O'Hare has been on standby-backup gereator power since the rollover. Presumably all other airport control towers are as well, to maintin the voltage [??? sorry no EE] to sensitive equipment, as the grid was predicted to become unstable. As more and more plants and reactors begin to shut down{Krempasky's T- Countdown ...] and hydro-power resources (H2O) diminsh, indeed the grid cannot maintain the reliability we're used to, or reliabilty necessary for operation of sensitive e equipment ... so we get the voltage spikes and surges that have been compiled here at TB2000 (thread was DELETED by accident though).

MY SWAG: As water runs out in the northwest reservoirs so that hydro- electric cannot be generated and diverted/sold to compensate for these downed generators and reactors, we will see more and more outages like the one last night in Tampa Bay, FL and they will last longer and longer: rolling brownouts, maybe. Meanwhile, DOE will spin this as "stress on the grid" "erosion of the infrastructure" and unrelated to Y2K. My guess is Richardson's visit to Bonneville on 9.9.99 ahd more to do with implementation of a plan like this, than on merely being available to witness backup-communications tests.

Rip me limb from limb!!

>"<

-- (squirrel@huntr.com), January 07, 2000.


Puddin...

Not a nuke plant, doesn't count.

And it's a scheduled outage anyway :-)

-- John H Krempasky (johnk@dmv.com), January 07, 2000.


I think the NW and NE are due for wet weather. Don't think lack of water is going to be one of our problems. Too much, more likely.

-- bw (home@puget.sound), January 07, 2000.

A "scheduled" outage?

Ask anyone who's ever bought or sold anything on eBay about "scheduled" outages.

By the way, the "no comment" struck me as quite telling. If it *was* a No Big Deal deal, I'm sure there would have been an on the record comment at the ready.

-- Ron Schwarz (rs@clubvb.com.delete.this), January 07, 2000.



John -

You say it's a scheduled outage. Why?

I just posted it as it showed up in "breaking news" on the Yahoo, quotes main page. I don't know how to check to see if it's "scheduled" but I guessed it might not be. I don't think a "scheduled" shutdown usually counts as "news". Neither do I think that a comment like "plant spokesman not available for comment" is appropriate if this were in fact a scheduled shutdown.

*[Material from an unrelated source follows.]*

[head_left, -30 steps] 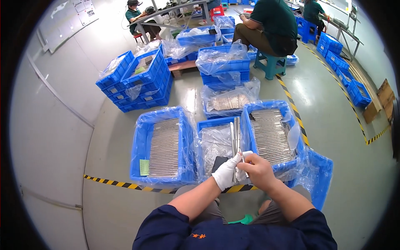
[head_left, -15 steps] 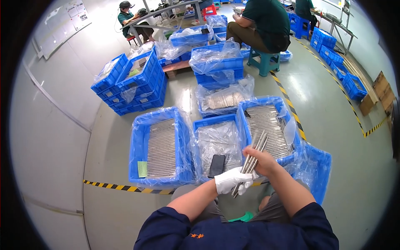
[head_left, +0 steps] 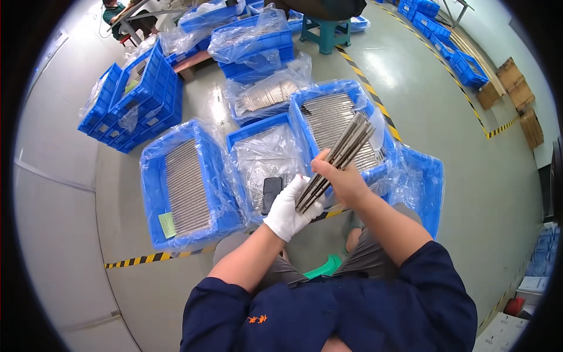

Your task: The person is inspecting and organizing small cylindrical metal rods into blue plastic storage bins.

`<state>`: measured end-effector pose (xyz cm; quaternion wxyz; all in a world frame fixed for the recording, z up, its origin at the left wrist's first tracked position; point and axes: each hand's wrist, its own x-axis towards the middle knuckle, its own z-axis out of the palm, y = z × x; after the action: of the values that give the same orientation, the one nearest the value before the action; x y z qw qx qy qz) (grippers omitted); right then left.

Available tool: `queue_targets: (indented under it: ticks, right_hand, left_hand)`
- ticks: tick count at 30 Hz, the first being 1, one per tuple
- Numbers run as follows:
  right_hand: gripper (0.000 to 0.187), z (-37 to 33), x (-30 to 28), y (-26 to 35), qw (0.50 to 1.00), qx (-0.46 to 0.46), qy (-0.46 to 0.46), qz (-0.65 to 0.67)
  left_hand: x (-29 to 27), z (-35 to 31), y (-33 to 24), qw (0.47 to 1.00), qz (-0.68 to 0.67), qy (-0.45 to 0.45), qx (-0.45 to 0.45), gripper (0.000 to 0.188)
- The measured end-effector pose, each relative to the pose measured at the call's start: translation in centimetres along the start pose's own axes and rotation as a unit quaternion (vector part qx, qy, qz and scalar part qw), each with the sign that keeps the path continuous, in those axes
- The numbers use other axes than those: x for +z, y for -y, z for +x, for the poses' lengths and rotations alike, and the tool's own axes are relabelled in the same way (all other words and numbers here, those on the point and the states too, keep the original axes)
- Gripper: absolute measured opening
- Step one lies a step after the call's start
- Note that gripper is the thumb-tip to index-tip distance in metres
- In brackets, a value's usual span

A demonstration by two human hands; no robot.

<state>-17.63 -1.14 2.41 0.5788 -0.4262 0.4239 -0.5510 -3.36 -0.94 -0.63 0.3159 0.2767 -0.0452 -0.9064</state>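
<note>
A bundle of several slim metal rods (head_left: 347,141) slants up and away to the right in front of me. My bare right hand (head_left: 346,180) is wrapped round its middle. At the lower end, my left hand (head_left: 290,211) in a white glove closes on the rods. Below the bundle's upper end is a plastic-lined blue crate (head_left: 297,114) with rows of similar rods (head_left: 329,120). Left of it, a middle blue crate (head_left: 239,134) holds rods under clear film, with a black phone (head_left: 272,195) on top near my glove.
At the left, another lined crate (head_left: 153,202) holds rods and a green slip (head_left: 167,224). A further blue crate (head_left: 433,190) stands by my right forearm. Stacked crates (head_left: 149,97) and a teal stool (head_left: 325,36) with a seated person are farther off. Striped tape (head_left: 146,258) crosses the floor.
My view has shifted, so the crates sit farther left and higher in it. The rods remain in both hands, and their upper ends now reach higher over the right crate.
</note>
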Motion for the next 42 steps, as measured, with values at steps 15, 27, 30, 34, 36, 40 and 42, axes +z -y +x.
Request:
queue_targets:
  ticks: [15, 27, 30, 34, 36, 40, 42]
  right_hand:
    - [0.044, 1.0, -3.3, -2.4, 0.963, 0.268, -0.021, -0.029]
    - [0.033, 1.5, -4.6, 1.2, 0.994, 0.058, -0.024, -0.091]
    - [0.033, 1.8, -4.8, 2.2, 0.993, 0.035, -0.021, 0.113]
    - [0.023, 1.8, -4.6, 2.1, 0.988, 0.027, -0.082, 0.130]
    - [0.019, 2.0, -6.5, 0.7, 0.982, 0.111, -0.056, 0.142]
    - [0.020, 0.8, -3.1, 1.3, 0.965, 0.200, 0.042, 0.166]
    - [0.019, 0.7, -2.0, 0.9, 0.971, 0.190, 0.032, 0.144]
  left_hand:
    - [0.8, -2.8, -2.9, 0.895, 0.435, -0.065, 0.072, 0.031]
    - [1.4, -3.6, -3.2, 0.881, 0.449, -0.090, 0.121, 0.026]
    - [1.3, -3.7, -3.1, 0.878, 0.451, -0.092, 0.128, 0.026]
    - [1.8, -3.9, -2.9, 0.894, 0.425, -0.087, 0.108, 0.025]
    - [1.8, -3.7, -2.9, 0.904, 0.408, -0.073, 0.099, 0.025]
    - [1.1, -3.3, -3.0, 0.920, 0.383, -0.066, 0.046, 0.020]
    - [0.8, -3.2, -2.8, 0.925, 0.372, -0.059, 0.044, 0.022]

Something here does not seem right. I don't know what. I just know that the markets do not consider normal maintenance as "news". Perhaps a newservice error. I don't know.

-- Me (me@me.me), January 07, 2000.


A scheduled outage is when someone says "Plant X will be shut down on date Y".

That so hard to understand?

Nuke plants have scheduled outages for refueling a lot.

I suspect coal-fired plants do actually shut down for maintenance from time to time.

What has been discussed in terms of Nuke plant outages recently were unscheduled outages, where a problem caused it to automatically shut down or have to be manually shut down...suddenly.

-- John H Krempasky (johnk@dmv.com), January 07, 2000.


John -

You wrote: "A scheduled outage is when someone says "Plant X will be shut down on date Y". That so hard to understand?"

I am not certain why your response is so caustic. There is no reason for such an assinine retort. You are, for whatever reason, trying to prove your intelligence to this board. Posts such as above do not advance your case.

As I said, I do not know if the shutdown was scheduled or not. Perhaps from now on the *market* newswires will report ongoing maintenance. I doubt it. Someone thought this a newsworthy piece - something that investors may wish to give consideration to. They may have been wrong. You certainly are.

Rueters:

-- Me (me@me.me), January 07, 2000.


My dear Mr. Me,

Sir, from the text of you post. Coal Strip is just having a minor turn-a-round on their unit four. I say minor; because a through turn-a-round would take anywhere from three to five weeks.

Man! It was cold as the devil up at Coal Strip in the winter of 76'!